Exercise goal:
Your response should be the complete listing, returned exactly as written.

◆ ◆ ◆ ◆

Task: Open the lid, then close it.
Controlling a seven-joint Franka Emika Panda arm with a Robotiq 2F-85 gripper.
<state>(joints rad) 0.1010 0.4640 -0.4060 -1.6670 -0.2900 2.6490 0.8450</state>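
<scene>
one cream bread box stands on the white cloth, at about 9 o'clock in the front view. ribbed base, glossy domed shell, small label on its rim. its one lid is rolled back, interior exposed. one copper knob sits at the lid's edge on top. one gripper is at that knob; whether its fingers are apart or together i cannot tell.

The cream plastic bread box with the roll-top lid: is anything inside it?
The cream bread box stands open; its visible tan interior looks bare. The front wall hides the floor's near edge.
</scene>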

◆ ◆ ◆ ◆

Exercise output:
Task: Open the lid, then close it.
Controlling a seven-joint Franka Emika Panda arm with a Robotiq 2F-85 gripper.
<state>(joints rad) 0.1010 0.4640 -0.4060 -1.6670 -0.2900 2.6490 0.8450</state>
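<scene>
one cream bread box stands on the white cloth, at about 9 o'clock in the front view. ribbed base, glossy domed shell, small label on its rim. its one lid is rolled back, interior exposed. one copper knob sits at the lid's edge on top. one gripper is at that knob; whether its fingers are apart or together i cannot tell.

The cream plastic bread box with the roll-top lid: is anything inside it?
The cream bread box stands open; its visible tan interior looks bare. The front wall hides the floor's near edge.
</scene>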

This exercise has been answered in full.